What are good SEO practices in terms of URLs?

Based on the 2021 research from Backlinkto:

  1. The shorter the URL the better.
  2. Keep URL depth as low as possible (the less segments, the better)
  3. Readable - the URL must be readable (stop words like a, an, or can be omitted to save length if readability is preserved)
  4. URL strings - it's possible to add human readable strings that will show directly in Google search results using schema.org breadcrumbs for example.
  5. Every URL should have a title attribute when using them in <a> tags

Messages

To better understand our decisions around messages (also known as localizable strings), we need to cover the end to end process.

Localization patterns

Most developers are familiar with design patterns. As with any pattern, some are better than others in certain situations and others become anti-patterns. When it comes to internationalization (i18n) or localization (l10n), those patterns are not common knowledge. In fact, in a lot of projects, localization ends up becoming an after-thought. We decided to take a stab and identify the common patterns used today to help understand our decisions:

The global string repository

The idea of having a central place to manage all the strings of a business sounds like a good idea. In fact, Netflix published an article about their internal solution that they were planning to open source. There have also been a few SaaS startups that appeared over the recent years that provide this type of all inclusive solution. The main benefits to this pattern:

  • Localization is abstracted from developers and can be easier to use in some cases.
  • Localization can be done in parallel of development and prevents from blocking the releases of new features.
  • Depending on the implementation, it is possible to update messages (e.g., fix typos) without re-deploying an application

Since the developer experience (DX) in general is great, it seems like a good pattern, but we think that the down sides outweigh the benefits:

  • When localization is done in parallel, if messages are changed during development, this will incur extra localization cost for unused strings. Cost will be exponential depending on the number of supported locales and to avoid them will promote a development process that will require more upfront preparation (less agile).
  • It's easy to re-use existing messages. Not everyone is aware where a message is used can have many implications in different languages and can lead to showing the wrong translation in the wrong context, in other words poor user experience. Sharing messages is considered an i18n bad practice and should be avoided.
  • It's hard to track who uses which messages which means that updating or removing keys becomes impossible. This leads to an ever growing repository of messages where no-one is sure who is using what and where.
  • Depending on the governance process, it can be easy to mix concerns and add non-localizable strings (JavaScript, constants, etc.) in the repository. This basically transforms the string repository into a configuration repository and can create extra cost around the localization process.
  • This can cause challenges when adding new locales as you will need to pick and choose only the keys that are used for each application to avoid translating unused messages. This can be time consuming and error prone.
  • Your translation memory (TM) will also grow exponentially with the number of locales you need to support which can lead to extra localization cost. Either vendors will charge you extra to manage this overhead or your in-house translation management system (TMS) infrastructure will cost more.

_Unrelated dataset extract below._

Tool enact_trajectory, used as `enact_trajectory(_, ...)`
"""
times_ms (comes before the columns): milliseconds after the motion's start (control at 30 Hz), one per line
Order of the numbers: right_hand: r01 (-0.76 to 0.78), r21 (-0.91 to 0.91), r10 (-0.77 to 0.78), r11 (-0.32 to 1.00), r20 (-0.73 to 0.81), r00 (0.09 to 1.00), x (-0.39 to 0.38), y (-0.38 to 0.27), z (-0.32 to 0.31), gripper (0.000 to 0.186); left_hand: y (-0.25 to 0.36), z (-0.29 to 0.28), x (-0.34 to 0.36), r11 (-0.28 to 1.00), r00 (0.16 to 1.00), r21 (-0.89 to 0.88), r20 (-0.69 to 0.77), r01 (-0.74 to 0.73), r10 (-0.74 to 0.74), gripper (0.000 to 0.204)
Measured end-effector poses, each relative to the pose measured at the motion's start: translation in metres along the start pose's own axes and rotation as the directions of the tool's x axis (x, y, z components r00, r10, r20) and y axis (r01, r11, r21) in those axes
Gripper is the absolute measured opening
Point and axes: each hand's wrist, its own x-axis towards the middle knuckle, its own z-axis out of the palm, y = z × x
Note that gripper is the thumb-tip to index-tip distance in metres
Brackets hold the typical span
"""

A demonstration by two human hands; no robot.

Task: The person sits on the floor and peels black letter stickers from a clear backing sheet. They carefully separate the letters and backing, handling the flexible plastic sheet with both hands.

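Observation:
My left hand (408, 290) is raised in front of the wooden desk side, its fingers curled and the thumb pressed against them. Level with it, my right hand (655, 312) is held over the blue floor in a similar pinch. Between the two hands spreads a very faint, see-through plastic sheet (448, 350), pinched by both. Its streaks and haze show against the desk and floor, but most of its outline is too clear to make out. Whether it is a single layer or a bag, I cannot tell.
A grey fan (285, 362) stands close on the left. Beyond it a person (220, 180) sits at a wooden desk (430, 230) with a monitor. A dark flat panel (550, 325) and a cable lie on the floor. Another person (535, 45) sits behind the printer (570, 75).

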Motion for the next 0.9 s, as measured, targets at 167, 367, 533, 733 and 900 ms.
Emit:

Of course, a lot of the down sides have less impacts for small businesses. But most small businesses have ambitions to grow; so why choose a pattern that will cause issues on the long run when there are better options.

We don't recommend using this pattern at all because on top of promoting the use of anti-patterns it goes against the proximity principle which we believe is a key factor into successful localization. Have you heard heard of a global style repository where you would store all your CSS? Then why would messages be any different.

On the other hand, if you do have similar needs like Netflix where you have multiple products sharing the exact same messages with the same context, the "shared model" we will elaborate below might be a good alternative for you.

The database

Some localization use cases might involve a database. Imagine, and you need to localize the products you sell (could be millions of products) that include names and descriptions. This type of content typically is stored in a database and will have APIs to perform CRUD operations but also a high performance distribution service to allow other functionalities like search.

When you need to store your messages in a database, you need to have the right schema to enable tracking of updates on individual strings. This allows to detect when content in some locales is more recent than others and can be used to trigger localization requests. Those requests are typically triggered using a custom middleware layer adapted to the database schema. It's also a good idea to isolate strings in special tables to avoid duplicated content which will also reduce the overall database size and increase performance. One additional challenge with databases is that if the same piece of content changes multiple times and triggers multiple localization requests, there is no guarantee that the translation will happen in the same order. Making sure not to overwrite content with older translations can be quite tricky and requires extra logic. Not to mention sometimes compaction or delaying requests might be required to optimize cost.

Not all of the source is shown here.